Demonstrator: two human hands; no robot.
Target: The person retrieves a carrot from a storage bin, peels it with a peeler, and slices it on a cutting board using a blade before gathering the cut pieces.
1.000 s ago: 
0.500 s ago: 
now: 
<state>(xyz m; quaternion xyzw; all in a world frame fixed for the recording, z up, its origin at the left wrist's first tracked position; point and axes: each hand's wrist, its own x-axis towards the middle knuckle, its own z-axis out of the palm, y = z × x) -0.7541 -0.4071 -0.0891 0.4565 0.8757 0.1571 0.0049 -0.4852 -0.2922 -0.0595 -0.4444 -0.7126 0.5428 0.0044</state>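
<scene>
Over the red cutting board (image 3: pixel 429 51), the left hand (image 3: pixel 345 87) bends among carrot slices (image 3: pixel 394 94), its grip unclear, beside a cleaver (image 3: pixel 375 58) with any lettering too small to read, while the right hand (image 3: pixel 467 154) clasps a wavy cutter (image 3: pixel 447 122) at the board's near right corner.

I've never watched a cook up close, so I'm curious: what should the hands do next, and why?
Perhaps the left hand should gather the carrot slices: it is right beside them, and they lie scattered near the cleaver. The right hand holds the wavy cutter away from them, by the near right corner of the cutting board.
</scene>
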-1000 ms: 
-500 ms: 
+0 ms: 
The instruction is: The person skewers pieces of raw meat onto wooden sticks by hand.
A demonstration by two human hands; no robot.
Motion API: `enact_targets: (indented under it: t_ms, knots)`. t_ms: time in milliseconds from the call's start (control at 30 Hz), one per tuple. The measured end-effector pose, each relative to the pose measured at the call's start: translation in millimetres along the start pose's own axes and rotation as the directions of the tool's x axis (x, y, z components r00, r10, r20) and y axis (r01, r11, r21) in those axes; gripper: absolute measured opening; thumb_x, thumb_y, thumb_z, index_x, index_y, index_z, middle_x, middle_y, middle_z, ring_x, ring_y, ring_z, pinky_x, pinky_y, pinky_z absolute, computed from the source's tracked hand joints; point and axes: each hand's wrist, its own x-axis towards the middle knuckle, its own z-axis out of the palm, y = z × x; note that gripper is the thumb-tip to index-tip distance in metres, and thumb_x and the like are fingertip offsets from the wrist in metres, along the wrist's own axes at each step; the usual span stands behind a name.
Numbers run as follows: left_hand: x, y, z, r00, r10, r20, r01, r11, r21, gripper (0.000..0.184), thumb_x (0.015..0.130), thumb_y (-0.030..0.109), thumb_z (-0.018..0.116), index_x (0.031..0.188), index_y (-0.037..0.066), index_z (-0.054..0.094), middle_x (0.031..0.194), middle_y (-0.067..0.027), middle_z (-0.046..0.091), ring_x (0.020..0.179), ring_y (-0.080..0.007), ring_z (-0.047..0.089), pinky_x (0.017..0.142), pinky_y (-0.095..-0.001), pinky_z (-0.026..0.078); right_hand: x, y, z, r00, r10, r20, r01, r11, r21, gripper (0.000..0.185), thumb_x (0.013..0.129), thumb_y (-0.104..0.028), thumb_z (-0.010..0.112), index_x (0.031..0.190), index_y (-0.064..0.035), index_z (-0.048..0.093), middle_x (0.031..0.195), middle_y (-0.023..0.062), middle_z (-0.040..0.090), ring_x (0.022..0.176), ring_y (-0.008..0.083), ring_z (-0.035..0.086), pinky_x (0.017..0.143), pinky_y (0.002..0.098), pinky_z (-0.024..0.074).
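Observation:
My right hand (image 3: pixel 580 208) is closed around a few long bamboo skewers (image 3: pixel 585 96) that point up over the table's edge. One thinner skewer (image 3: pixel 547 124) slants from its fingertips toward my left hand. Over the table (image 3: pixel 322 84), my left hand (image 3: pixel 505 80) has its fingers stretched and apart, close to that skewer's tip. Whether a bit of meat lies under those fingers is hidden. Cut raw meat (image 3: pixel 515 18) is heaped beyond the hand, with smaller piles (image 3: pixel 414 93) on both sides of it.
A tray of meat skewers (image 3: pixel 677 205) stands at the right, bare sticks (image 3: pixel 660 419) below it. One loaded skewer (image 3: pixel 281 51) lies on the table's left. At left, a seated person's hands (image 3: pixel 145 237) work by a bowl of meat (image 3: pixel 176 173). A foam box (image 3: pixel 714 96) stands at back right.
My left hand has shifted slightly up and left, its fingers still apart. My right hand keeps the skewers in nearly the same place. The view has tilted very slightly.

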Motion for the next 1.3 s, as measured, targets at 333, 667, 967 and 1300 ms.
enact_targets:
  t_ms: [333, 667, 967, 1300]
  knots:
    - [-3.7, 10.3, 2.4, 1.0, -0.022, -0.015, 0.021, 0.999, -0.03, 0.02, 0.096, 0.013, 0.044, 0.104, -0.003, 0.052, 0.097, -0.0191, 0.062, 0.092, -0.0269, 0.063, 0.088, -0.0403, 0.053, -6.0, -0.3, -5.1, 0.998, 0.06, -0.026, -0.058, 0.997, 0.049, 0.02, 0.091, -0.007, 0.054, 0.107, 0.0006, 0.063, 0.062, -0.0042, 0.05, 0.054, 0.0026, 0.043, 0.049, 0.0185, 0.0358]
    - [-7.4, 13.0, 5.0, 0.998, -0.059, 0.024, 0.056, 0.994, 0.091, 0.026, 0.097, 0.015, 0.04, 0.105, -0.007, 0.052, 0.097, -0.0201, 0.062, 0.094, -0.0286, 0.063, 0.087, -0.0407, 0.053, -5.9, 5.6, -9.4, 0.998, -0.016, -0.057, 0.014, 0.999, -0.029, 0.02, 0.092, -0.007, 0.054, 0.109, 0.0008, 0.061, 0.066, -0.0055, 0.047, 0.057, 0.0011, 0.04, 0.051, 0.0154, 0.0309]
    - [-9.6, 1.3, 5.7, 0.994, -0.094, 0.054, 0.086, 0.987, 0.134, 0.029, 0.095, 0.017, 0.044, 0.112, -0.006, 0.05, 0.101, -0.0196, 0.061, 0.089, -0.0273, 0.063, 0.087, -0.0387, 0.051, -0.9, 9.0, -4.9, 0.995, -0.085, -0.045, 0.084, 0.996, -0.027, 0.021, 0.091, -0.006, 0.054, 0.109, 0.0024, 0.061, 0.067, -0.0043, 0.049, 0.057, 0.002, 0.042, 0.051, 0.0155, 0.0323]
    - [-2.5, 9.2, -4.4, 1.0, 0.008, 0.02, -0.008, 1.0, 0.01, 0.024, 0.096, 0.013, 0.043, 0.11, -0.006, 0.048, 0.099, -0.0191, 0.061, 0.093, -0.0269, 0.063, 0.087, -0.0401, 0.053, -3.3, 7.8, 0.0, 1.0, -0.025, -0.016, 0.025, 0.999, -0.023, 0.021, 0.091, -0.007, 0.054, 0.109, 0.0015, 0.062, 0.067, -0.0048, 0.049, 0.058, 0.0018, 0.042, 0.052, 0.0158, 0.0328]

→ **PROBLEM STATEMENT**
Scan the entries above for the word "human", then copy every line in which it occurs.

→ **SOLUTION**
Demonstrator: two human hands; no robot.
A demonstration by two human hands; no robot.

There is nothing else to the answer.